What to do:
In the data below, find every line with the word "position" and copy it.

##### Data segment #####

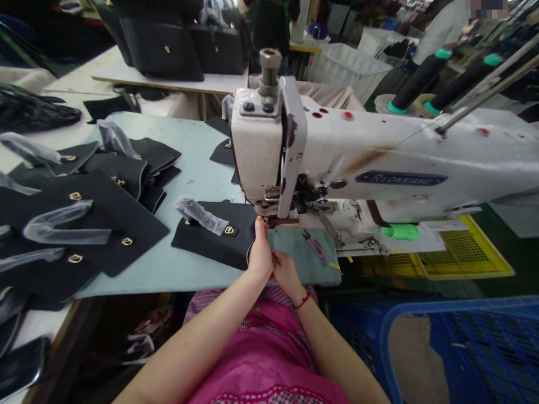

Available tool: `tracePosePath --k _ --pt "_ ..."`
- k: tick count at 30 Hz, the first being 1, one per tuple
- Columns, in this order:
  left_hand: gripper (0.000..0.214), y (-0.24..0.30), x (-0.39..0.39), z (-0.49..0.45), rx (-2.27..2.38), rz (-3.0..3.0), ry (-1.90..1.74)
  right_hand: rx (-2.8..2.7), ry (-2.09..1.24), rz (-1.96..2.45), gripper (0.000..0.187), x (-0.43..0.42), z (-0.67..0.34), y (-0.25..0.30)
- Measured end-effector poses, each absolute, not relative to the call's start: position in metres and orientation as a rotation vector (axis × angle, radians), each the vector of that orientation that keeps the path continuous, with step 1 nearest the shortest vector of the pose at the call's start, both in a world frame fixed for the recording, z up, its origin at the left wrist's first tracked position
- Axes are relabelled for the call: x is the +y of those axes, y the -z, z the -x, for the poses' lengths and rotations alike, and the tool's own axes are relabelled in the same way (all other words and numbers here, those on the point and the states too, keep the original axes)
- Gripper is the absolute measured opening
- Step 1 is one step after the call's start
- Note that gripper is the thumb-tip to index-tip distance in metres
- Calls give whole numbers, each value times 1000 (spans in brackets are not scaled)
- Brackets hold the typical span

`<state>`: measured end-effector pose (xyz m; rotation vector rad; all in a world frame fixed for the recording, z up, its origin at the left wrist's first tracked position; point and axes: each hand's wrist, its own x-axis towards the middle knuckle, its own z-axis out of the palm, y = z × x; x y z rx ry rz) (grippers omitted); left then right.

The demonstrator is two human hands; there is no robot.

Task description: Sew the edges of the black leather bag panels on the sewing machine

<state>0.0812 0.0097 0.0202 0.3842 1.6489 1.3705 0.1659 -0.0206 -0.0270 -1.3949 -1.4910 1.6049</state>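
Head view: At a lockstitch machine (269, 140), a worker's left hand (260, 252) and right hand (287, 274) meet at the near edge of a black leather panel (214, 241), which lies on a pale blue table (197, 163) with its far corner at the presser foot. The left fingertips (260, 221) press close to the foot, and the right fingers curl in against the left hand. Neither hand is plainly released, but whether either is clenched on the panel cannot be told.

Fingers this near the foot risk a needle injury if the machine runs. A panel held unevenly could also pull a seam off line, and the plastic sleeve (202, 216) over its gold clasp (229, 230) could slide toward the foot. Pink snips (315, 248) rest on a grey-green pad (303, 255) beside the machine and could be knocked off by a moving hand.

The machine head hides the needle and most of the foot. The hands hide the panel's near corner, and the stitching there is hard to make out. More panels (84, 213) lie stacked to the left, cut off by the frame.
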Motion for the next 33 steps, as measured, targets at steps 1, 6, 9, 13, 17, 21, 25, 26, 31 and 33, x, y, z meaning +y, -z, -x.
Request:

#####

Response:
- Measured end-effector poses, each absolute, not relative to the call's start: position in metres and orientation as a rotation vector (axis × angle, radians), each the vector of that orientation that keeps the path continuous, with step 1 nearest the shortest vector of the pose at the call's start, both in a world frame fixed for the recording, z up, its origin at the left wrist's first tracked position
`<state>`: measured end-effector pose (xyz m; rotation vector rad; all in a world frame fixed for the recording, z up, its origin at the left wrist's first tracked position; point and axes: each hand's wrist, its own x-axis towards the middle knuckle, its own z-axis out of the palm, y = z × x; x y z rx ry rz) (grippers omitted); left then right.

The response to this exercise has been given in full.